#### Task input
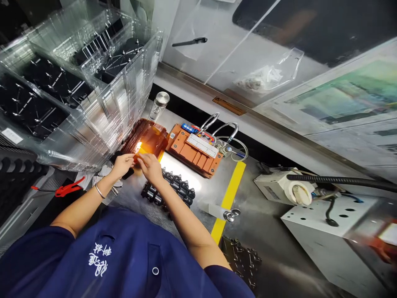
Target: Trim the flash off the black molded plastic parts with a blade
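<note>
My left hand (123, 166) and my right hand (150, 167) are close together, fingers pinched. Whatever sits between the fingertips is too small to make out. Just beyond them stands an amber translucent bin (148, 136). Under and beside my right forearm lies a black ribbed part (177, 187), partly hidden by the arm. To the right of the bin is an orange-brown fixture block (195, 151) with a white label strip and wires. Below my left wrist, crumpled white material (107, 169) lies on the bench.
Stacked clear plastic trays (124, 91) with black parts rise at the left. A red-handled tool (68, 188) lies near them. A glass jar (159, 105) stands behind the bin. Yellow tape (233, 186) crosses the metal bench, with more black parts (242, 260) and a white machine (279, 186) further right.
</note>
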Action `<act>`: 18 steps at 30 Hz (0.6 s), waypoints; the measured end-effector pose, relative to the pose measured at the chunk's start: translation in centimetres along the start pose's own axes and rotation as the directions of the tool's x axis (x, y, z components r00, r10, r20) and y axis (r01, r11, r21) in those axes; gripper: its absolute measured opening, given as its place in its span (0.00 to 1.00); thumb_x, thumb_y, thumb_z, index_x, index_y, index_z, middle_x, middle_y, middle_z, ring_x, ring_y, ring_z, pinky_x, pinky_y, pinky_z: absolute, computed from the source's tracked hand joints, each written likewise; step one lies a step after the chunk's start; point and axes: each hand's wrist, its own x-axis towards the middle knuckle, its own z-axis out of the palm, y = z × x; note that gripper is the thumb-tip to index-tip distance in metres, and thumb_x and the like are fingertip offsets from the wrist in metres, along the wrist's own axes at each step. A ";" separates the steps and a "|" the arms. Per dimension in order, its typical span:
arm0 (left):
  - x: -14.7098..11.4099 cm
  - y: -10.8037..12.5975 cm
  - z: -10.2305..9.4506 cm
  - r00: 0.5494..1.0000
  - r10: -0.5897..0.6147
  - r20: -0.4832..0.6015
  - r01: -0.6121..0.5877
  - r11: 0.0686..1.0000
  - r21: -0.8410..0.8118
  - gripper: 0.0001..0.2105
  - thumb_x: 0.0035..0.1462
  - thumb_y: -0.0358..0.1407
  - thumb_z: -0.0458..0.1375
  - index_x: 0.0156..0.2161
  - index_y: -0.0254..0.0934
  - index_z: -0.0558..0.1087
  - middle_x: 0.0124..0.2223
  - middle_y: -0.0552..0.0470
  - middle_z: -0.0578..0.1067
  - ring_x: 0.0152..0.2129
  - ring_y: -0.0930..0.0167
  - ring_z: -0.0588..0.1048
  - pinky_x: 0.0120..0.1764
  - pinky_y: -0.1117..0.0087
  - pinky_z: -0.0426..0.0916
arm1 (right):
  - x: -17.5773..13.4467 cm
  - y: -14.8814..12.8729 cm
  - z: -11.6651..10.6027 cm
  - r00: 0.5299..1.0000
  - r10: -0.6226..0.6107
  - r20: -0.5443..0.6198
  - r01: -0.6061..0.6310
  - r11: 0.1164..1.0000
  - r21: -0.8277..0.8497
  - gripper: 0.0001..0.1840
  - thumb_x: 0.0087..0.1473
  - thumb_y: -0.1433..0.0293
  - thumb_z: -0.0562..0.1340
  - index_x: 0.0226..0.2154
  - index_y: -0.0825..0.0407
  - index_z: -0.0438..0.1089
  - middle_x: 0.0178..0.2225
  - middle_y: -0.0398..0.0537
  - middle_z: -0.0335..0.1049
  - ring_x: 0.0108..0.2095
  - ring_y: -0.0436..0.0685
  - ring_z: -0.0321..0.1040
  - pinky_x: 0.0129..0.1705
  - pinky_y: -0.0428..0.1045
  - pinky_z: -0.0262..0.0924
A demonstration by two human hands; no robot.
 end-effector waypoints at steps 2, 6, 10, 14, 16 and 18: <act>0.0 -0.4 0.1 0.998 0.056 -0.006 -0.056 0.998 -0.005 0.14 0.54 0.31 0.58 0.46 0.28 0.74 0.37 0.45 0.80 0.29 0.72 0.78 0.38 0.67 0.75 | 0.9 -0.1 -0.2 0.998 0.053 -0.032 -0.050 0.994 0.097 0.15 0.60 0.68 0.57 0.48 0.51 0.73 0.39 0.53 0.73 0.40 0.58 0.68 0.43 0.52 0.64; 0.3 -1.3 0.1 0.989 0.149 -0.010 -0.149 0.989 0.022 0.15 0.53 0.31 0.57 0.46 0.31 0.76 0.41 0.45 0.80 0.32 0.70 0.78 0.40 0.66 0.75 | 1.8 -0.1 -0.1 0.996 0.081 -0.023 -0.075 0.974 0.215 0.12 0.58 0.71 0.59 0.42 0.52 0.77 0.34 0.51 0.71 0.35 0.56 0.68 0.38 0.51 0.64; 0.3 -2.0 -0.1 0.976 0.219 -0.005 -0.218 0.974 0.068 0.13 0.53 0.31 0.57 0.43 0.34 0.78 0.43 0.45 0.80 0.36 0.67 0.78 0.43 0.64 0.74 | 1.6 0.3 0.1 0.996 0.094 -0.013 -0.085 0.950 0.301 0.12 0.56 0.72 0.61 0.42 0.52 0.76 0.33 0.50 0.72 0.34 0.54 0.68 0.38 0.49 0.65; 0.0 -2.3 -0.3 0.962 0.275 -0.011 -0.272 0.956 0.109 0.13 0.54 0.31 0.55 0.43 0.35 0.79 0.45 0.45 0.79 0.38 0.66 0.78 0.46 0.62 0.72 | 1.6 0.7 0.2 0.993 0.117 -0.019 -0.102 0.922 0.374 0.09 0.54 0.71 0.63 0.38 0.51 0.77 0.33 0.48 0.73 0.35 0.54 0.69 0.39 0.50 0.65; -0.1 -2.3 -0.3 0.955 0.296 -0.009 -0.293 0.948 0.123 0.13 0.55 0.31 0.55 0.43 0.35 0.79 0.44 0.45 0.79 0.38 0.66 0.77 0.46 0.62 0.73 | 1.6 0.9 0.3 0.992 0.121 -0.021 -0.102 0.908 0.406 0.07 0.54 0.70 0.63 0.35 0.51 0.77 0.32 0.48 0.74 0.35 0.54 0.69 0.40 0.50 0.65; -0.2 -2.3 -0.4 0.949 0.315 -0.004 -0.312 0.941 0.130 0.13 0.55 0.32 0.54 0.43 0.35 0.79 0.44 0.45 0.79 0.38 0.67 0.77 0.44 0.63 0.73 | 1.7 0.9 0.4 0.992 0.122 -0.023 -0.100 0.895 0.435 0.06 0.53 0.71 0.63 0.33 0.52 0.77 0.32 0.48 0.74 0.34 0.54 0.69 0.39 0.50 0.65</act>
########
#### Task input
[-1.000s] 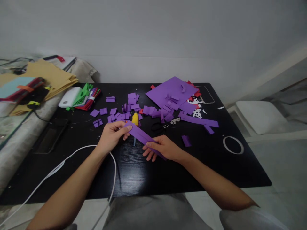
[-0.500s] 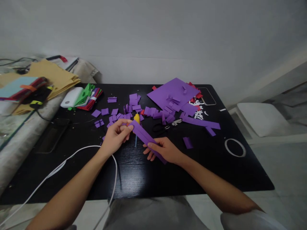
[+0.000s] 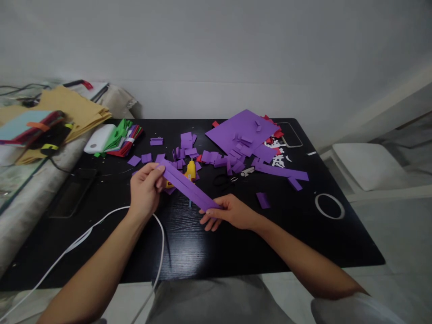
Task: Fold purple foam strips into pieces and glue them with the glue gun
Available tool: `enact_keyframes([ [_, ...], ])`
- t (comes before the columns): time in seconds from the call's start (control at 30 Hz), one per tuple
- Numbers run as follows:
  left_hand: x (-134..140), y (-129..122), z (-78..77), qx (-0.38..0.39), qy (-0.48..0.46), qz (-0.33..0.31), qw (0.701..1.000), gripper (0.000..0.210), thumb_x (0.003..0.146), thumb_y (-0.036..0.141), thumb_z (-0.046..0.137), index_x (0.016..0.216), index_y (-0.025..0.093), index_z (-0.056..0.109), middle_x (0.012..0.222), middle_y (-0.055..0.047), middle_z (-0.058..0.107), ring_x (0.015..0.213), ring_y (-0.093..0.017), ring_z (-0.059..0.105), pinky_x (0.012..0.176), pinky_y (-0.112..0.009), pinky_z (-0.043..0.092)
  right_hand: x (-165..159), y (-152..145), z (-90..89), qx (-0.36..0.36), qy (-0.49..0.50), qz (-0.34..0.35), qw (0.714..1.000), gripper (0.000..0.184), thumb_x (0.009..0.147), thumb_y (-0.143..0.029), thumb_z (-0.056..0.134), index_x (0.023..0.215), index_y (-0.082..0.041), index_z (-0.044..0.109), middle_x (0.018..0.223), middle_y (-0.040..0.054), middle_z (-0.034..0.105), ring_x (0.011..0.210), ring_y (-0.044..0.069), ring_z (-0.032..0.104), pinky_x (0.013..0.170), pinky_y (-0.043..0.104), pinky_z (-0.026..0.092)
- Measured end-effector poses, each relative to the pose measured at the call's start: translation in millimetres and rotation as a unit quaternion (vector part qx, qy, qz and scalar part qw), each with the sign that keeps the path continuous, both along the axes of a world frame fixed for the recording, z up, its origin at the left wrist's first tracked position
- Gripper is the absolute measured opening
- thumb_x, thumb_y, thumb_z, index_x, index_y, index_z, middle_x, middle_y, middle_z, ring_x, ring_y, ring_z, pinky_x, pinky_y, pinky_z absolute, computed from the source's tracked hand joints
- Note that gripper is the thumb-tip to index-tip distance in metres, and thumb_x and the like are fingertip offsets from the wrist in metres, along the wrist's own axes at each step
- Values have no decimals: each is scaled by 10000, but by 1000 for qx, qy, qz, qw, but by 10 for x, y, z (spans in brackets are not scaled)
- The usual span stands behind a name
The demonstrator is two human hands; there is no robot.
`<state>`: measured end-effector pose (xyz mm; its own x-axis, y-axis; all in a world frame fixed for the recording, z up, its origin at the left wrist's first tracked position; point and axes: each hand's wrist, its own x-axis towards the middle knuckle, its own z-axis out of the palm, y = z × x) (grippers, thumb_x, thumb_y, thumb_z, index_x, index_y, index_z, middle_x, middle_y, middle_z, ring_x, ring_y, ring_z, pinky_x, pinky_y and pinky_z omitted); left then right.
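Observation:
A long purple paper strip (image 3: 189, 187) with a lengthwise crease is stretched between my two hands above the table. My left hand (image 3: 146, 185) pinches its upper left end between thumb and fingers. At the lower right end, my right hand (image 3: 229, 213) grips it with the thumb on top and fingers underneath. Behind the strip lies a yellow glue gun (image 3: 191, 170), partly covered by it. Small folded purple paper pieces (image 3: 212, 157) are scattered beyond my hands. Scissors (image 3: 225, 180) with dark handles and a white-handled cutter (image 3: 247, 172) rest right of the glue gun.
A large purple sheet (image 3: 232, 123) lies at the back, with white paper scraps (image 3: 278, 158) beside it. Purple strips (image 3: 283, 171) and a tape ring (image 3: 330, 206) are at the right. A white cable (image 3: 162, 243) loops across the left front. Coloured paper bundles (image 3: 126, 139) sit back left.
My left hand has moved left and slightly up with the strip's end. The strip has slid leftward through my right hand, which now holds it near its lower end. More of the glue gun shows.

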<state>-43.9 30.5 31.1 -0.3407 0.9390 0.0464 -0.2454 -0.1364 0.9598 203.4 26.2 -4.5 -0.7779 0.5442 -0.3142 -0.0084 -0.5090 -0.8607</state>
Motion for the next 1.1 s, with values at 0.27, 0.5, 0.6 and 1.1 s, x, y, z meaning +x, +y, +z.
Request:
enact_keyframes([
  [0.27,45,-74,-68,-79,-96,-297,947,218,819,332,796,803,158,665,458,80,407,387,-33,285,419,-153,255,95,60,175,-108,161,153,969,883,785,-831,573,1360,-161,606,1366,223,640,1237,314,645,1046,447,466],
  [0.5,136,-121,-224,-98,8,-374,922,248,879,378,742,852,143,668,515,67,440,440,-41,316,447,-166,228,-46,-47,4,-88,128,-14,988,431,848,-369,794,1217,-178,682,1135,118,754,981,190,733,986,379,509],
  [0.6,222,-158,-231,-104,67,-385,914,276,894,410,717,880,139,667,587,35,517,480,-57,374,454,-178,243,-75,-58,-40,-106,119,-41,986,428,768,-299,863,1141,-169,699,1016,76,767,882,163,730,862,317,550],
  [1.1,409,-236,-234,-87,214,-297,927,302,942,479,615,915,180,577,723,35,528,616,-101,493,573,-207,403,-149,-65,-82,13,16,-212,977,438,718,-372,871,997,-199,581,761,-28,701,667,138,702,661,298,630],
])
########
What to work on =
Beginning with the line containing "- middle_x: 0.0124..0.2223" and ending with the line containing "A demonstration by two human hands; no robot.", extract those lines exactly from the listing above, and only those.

Solution for this task =
  - middle_x: 0.0124..0.2223
  - middle_y: -0.0552..0.0470
  - middle_z: -0.0578..0.1067
  - ring_x: 0.0152..0.2129
  - ring_y: -0.0930..0.0167
  - ring_z: -0.0588..0.1048
  - pinky_x: 0.0120..0.1764
  - pinky_y: -0.1117..0.0087
  - pinky_z: -0.0426..0.0916
arm1 (right):
  - x: -17.5773..13.4467 cm
  - y: -14.8814..12.8729 cm
  - z: -11.6651..10.6027 cm
  - r00: 0.5299..1.0000
  - r10: -0.6226..0.6107
  - r20: -0.5443..0.6198
  - r01: -0.6061..0.6310
  - r11: 0.1164..1.0000
  - r21: -0.8277..0.8497
  - gripper: 0.0001..0.1840
  - thumb_x: 0.0087..0.1473
  - thumb_y: -0.1433..0.0293
  - thumb_z: -0.0562..0.1340
  - index_x: 0.0226..0.2154
  - index_y: -0.0825..0.0407
  - index_z: -0.0438..0.1089
  - middle_x: 0.0178..0.2225
  - middle_y: -0.0398..0.0537
  - middle_z: -0.0335..0.1049
  - ring_x: 0.0108..0.2095
  - ring_y: -0.0436..0.0685
  - ring_z: -0.0321..0.1040
  - pinky_x: 0.0129..0.1705
  - pinky_y: -0.0428..0.1045
  - pinky_z: -0.0262..0.0924
A demonstration by two human hands; no robot.

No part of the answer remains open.